TASK DETAILS: Copy verbatim the block of lines in the entries below whose first line contains "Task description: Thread" and whose last line contains "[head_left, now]". Leave out all other lines.

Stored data
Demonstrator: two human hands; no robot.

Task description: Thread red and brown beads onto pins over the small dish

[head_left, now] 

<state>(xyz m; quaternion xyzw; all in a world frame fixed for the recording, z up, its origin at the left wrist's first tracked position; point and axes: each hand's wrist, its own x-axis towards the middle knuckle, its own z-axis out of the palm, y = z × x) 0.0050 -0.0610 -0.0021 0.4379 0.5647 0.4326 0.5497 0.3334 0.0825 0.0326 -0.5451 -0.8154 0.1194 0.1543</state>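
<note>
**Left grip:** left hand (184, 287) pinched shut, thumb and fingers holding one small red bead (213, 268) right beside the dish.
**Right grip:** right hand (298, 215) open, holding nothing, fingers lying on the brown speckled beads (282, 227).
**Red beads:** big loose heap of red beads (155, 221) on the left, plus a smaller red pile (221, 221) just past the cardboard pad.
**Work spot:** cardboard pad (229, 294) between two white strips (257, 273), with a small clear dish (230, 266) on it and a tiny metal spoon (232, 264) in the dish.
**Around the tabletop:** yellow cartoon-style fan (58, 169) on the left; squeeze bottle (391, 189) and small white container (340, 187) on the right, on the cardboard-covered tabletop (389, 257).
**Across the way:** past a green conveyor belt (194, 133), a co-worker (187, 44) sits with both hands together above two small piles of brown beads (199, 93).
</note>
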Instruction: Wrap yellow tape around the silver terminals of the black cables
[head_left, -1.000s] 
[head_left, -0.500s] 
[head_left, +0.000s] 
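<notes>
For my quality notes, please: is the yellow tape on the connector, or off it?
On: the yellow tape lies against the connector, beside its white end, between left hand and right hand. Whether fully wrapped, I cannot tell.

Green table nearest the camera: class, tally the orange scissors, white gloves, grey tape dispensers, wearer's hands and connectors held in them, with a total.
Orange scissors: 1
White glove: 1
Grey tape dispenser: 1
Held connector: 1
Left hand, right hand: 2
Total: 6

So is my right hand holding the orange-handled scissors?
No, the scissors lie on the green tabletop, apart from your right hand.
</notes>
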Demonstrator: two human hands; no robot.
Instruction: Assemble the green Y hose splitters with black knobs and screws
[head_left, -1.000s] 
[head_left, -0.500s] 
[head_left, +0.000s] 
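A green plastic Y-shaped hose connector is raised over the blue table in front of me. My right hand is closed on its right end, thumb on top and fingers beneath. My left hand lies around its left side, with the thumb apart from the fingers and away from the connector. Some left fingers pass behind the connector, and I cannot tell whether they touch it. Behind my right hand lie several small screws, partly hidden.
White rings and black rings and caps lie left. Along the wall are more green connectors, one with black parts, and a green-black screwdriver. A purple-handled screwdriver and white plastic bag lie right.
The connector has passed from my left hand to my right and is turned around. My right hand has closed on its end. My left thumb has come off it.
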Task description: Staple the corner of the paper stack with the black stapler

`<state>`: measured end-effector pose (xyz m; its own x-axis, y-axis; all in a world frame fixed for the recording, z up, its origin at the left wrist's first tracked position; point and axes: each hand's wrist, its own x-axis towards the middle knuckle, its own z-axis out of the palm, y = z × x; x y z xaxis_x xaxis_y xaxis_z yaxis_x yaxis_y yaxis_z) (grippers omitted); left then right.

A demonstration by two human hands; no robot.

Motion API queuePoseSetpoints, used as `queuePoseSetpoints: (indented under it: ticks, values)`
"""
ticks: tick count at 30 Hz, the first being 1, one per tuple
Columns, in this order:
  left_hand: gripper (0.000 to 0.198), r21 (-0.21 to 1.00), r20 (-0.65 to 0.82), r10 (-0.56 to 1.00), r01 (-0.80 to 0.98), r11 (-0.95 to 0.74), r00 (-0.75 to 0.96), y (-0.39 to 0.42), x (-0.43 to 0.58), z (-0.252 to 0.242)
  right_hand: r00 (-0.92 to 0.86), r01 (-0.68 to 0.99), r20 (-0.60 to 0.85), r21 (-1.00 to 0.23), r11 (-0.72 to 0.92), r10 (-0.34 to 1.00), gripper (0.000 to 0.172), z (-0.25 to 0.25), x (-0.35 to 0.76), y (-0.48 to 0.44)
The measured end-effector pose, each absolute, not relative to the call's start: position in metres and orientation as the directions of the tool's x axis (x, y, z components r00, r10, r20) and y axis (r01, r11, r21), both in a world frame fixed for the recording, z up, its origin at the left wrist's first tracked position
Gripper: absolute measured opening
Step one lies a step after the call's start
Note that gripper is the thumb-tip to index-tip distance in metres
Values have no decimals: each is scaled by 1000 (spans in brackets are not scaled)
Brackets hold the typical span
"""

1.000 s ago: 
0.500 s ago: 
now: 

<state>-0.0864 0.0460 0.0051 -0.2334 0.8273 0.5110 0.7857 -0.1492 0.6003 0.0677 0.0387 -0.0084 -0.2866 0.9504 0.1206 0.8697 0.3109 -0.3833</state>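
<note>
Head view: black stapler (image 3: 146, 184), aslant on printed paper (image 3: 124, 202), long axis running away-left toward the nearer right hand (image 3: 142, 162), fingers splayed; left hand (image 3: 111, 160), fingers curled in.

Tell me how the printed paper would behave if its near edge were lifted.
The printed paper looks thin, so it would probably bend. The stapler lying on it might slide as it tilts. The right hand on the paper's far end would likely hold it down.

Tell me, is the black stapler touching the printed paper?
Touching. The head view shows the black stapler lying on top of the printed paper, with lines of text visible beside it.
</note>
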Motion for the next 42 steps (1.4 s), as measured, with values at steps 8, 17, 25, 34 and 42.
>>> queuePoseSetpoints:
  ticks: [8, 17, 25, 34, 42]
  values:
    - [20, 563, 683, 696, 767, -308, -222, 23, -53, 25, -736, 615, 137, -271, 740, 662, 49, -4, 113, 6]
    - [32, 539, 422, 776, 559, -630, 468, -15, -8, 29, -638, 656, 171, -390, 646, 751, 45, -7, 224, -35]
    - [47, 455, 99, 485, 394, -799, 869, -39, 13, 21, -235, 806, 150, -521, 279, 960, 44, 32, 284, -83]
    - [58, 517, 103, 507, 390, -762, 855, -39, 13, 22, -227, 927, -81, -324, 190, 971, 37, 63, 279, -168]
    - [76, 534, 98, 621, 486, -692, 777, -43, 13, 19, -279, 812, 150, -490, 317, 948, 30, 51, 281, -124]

OUTPUT OF THE TASK:
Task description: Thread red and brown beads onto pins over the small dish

[head_left, now] 

This response is complete, and nothing else is pending.